Collected data entries
________________________________________

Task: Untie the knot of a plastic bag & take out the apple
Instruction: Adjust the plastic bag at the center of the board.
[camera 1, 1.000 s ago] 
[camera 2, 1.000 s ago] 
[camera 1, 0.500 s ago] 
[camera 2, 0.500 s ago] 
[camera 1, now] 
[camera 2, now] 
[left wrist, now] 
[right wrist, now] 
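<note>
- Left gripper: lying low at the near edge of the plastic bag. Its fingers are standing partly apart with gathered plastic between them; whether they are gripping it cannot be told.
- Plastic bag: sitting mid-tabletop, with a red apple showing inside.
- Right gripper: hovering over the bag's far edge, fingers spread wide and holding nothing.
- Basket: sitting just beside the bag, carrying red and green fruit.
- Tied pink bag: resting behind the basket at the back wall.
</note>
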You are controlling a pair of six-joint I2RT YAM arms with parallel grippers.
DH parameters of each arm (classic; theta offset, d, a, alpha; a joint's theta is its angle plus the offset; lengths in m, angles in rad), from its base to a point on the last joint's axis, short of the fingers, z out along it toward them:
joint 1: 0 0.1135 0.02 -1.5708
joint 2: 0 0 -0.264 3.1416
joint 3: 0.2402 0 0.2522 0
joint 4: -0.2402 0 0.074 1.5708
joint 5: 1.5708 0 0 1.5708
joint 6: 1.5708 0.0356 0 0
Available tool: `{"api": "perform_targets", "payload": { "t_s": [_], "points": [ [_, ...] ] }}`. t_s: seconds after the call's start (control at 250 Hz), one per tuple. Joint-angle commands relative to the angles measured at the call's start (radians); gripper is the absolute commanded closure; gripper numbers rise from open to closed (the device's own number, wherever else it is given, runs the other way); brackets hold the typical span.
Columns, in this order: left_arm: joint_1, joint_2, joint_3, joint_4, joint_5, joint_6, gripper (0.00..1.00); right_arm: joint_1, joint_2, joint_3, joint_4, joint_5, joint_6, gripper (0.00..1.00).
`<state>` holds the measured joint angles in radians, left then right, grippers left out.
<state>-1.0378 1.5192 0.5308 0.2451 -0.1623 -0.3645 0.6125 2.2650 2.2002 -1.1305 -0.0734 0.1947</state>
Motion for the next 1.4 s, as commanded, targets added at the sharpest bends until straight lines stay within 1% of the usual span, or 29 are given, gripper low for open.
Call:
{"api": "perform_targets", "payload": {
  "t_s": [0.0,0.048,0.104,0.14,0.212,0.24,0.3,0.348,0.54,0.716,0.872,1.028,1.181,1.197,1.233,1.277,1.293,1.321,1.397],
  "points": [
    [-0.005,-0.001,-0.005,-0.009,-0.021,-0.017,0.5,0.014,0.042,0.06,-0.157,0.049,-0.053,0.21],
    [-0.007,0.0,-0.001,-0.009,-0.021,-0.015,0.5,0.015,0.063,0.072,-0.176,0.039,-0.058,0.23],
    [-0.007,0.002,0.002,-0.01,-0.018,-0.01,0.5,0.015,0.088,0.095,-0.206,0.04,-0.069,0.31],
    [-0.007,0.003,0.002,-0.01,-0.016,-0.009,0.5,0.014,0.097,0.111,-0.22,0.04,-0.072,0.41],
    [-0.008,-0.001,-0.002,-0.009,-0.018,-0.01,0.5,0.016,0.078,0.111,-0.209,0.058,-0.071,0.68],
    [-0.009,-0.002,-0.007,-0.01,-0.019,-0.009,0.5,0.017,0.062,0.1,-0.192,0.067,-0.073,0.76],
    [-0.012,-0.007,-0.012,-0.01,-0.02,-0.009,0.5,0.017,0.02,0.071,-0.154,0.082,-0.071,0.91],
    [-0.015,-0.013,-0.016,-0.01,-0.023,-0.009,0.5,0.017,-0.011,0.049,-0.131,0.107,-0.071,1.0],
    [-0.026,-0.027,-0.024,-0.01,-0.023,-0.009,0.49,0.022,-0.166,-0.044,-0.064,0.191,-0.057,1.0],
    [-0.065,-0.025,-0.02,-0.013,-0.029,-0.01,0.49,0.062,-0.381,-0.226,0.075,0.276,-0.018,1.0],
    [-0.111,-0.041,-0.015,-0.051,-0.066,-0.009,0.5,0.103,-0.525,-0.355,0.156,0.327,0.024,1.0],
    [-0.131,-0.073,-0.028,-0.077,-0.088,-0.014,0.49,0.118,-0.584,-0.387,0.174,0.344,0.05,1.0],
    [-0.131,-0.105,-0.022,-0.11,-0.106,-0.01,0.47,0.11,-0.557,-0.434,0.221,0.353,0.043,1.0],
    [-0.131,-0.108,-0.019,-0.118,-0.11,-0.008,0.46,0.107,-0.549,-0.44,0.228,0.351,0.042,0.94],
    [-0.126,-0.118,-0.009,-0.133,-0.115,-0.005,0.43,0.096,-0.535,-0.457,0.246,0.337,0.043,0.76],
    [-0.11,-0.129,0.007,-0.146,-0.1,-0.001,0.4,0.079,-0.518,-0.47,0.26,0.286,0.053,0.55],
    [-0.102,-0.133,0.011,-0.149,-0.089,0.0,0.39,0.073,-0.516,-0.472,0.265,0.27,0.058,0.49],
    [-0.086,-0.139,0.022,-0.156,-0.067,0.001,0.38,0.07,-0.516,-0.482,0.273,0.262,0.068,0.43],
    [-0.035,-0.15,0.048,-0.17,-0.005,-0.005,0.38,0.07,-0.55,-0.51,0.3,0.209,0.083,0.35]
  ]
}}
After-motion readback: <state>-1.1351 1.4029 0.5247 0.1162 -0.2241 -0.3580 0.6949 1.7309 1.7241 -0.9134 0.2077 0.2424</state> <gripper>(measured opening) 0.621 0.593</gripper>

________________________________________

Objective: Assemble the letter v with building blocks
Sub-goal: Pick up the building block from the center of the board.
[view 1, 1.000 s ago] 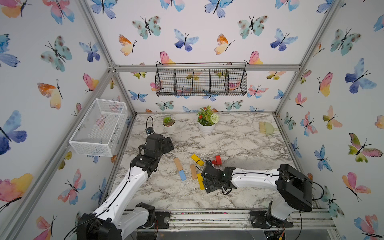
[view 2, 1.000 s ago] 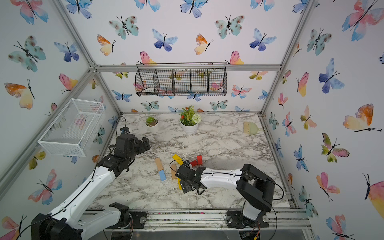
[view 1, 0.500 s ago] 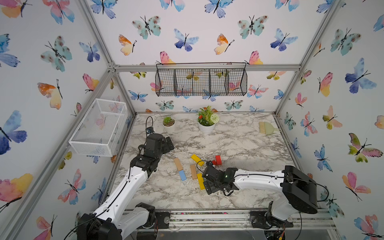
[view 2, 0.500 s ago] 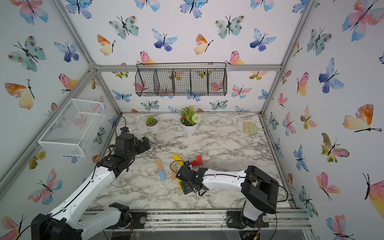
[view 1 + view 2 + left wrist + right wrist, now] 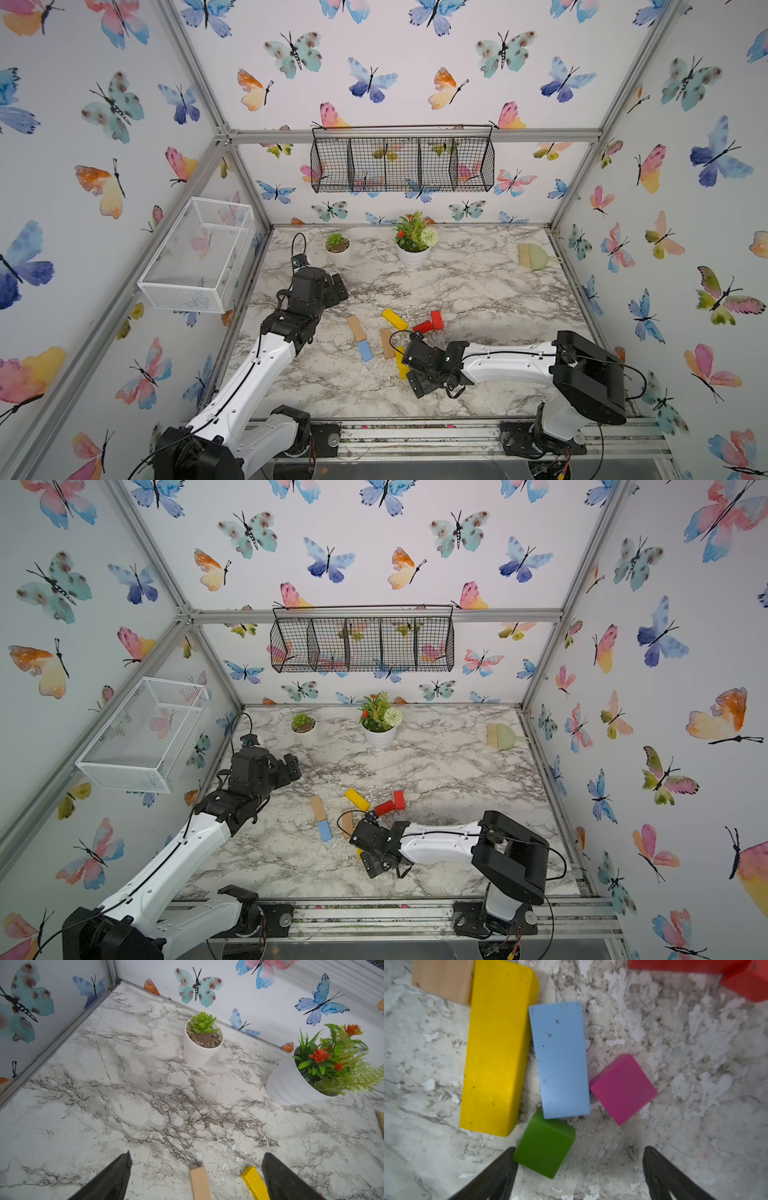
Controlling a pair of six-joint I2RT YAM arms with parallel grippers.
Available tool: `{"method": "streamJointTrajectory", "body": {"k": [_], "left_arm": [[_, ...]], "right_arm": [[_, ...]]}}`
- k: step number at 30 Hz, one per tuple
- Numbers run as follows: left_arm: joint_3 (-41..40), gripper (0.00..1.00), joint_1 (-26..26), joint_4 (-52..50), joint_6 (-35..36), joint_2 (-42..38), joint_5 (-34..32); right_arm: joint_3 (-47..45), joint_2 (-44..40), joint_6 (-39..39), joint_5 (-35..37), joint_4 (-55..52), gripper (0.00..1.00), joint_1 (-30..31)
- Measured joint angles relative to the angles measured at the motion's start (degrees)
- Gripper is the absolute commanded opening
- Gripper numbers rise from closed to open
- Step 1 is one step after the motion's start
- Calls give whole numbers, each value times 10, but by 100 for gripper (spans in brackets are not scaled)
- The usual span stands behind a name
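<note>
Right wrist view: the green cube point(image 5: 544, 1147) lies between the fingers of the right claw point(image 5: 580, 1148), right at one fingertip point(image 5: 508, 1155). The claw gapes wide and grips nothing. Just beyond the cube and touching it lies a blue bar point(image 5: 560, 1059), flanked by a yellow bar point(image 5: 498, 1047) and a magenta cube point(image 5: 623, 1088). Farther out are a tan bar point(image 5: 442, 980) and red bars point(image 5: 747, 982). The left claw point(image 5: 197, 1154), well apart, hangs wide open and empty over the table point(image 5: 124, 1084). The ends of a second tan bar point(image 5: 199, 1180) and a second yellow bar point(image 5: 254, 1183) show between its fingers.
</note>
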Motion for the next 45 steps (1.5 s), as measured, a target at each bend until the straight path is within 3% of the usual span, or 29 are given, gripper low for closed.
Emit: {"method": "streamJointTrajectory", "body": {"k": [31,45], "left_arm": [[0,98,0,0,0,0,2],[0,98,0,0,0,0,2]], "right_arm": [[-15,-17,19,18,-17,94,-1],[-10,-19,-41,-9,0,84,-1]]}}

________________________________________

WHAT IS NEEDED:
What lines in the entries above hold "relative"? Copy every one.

ANSWER AREA:
Available tool: `{"api": "perform_targets", "payload": { "t_s": [_], "points": [ [_, ...] ] }}`. t_s: seconds after the call's start (control at 250 Hz), one per tuple. Joint-angle commands relative to the angles measured at the call's start (radians); gripper is the absolute commanded closure; gripper numbers rise from open to closed (the device's own number, wherever else it is given, runs the other way); brackets hold the typical span.
- Measured joint angles relative to the angles measured at the motion's start (degrees)

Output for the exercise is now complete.